Carlos Ramos vincou que “é preciso agora que os partidos […] tenham bom senso e percebam o que está em causa, que são empresas de transporte, como continua a dizer o tribunal europeu, e têm de ser tratadas como tal”.
Também cético quanto à reformulação da lei mostrou-se Florêncio Almeida, da ANTRAL.
“Agora vamos ver o que a Assembleia da República vai fazer daqui para o futuro.
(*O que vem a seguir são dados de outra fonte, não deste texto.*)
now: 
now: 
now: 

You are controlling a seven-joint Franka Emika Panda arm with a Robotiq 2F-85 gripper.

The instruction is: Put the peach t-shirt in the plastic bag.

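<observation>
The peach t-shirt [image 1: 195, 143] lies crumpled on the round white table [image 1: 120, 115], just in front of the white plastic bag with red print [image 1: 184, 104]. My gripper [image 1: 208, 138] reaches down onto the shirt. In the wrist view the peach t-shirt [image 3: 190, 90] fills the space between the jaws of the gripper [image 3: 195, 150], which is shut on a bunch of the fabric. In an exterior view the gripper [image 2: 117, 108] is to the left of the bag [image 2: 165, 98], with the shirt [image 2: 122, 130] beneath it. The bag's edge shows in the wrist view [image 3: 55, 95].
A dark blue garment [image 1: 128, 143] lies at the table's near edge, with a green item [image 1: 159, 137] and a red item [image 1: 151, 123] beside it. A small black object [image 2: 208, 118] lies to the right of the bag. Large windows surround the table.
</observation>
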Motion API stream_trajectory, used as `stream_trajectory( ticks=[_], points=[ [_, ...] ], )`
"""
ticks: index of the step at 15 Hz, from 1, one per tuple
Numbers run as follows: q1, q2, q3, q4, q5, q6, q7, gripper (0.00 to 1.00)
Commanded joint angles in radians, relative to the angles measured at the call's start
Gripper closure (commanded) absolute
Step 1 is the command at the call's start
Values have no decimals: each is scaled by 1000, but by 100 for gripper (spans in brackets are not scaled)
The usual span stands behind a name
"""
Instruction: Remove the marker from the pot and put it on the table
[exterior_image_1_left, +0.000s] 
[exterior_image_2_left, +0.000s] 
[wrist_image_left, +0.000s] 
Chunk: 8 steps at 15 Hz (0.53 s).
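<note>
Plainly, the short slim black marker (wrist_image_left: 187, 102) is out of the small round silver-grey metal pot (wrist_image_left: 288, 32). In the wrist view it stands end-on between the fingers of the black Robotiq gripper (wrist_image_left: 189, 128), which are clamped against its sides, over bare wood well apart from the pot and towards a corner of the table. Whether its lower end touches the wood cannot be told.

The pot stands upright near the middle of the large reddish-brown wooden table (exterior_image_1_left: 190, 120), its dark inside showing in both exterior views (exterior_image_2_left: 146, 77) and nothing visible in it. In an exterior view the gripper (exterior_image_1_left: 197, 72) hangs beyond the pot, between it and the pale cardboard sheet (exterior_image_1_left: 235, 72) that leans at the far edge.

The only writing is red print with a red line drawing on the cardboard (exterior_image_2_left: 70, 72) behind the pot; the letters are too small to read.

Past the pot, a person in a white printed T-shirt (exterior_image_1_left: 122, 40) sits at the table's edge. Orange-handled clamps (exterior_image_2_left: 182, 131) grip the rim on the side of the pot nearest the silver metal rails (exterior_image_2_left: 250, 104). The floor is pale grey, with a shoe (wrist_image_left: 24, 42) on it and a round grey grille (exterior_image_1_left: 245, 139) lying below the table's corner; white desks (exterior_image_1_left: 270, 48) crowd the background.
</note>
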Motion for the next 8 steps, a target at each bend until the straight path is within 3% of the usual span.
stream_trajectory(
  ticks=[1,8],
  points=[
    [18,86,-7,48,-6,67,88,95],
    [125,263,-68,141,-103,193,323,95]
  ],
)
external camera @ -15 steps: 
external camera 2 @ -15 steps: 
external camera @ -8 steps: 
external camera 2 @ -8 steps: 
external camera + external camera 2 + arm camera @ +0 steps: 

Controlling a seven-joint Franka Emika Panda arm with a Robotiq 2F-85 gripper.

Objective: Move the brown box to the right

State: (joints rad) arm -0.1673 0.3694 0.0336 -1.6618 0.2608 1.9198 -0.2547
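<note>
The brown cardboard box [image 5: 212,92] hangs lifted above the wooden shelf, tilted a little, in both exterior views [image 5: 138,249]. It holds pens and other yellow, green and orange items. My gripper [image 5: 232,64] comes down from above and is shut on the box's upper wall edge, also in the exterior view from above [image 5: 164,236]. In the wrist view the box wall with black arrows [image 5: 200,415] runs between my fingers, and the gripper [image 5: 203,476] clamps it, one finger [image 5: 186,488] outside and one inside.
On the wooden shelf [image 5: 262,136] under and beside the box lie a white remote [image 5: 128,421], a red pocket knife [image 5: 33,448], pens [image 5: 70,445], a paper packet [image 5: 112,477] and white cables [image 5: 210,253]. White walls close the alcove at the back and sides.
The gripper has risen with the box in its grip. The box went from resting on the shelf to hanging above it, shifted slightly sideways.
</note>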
Se cumprir com as orientações do tribunal europeu, não vai ser muito fácil arranjar uma forma de acomodarem estas plataformas como querem acomodar e com o interesse não sei de quem”, adiantou.
Quanto à modernização da legislação dos táxis, também pedida por Marcelo Rebelo de Sousa, os dois responsáveis admitiram que é necessária.
Segundo Carlos Ramos, por ajustar estão matérias como a criação de uma idade limite de 10 anos para os carros e de uma única cor, a introdução de um sistema de pagamentos automático e de faturação nas viaturas, a renovação do parque automóvel para energias mais limpas, entre outras, num total de 28 propostas da FPT.
Ainda assim, de acordo com Florêncio Almeida, “com a capacidade financeira [das empresas de táxi em Portugal] também não é muito fácil evoluir tão rapidamente” quanto desejado, pelo que solicitou apoio do executivo para a modernização.
PS quer alterar diploma para “acomodar preocupações do Presidente”
O PS pretende alterar, e não confirmar, o diploma vetado que regula o transporte de passageiros através de plataformas como a Uber e a Cabify, com “um esforço para acomodar as preocupações do Presidente”, anunciou Carlos César.
“No que toca ao PS, faremos um esforço para acomodar algumas das preocupações do Presidente da República, que me parecem compagináveis com as que também temos e que acabaram por não ficar na lei aprovada”, afirmou o líder parlamentar do PS.
Numa declaração enviada à agência Lusa, Carlos César acrescentou: “Não confirmaremos, por isso, o diploma e procuraremos essas alterações”.